• Exercise objective
Find how many lines below hold "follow", then state that number by itself.

• Records shown
....

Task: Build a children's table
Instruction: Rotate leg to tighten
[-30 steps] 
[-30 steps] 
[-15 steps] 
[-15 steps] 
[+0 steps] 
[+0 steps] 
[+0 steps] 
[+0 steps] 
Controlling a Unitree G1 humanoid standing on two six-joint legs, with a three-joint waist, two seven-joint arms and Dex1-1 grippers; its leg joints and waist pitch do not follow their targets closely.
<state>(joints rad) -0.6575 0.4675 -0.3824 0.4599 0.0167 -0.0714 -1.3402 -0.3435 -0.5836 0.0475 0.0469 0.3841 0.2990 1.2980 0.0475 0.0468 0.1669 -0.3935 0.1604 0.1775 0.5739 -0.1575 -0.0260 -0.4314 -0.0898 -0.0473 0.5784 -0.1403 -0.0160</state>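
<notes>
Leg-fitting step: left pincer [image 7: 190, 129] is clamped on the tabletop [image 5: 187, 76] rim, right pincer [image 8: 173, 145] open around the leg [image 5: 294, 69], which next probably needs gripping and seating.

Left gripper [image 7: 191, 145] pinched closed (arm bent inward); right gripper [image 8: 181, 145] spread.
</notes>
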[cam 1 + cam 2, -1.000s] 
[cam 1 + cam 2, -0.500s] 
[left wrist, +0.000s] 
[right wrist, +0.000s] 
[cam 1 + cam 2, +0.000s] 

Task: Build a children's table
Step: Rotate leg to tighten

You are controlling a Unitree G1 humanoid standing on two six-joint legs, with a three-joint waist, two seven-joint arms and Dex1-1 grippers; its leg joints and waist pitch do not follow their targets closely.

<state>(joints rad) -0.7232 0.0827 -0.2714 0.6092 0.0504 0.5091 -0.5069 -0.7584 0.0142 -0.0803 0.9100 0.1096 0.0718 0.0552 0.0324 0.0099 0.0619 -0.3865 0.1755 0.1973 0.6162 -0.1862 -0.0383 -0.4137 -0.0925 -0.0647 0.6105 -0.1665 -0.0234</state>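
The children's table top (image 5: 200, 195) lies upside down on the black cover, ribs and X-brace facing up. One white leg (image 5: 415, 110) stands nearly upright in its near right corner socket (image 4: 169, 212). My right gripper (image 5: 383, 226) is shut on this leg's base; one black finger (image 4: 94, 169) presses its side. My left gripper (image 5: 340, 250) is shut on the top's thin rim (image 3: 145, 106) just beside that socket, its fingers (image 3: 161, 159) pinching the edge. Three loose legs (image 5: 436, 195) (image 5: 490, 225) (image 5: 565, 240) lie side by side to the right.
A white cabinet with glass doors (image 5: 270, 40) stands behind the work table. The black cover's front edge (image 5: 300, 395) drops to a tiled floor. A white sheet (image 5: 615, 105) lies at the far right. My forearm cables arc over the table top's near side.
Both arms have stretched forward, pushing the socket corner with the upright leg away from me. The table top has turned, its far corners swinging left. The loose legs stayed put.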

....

• Task response
2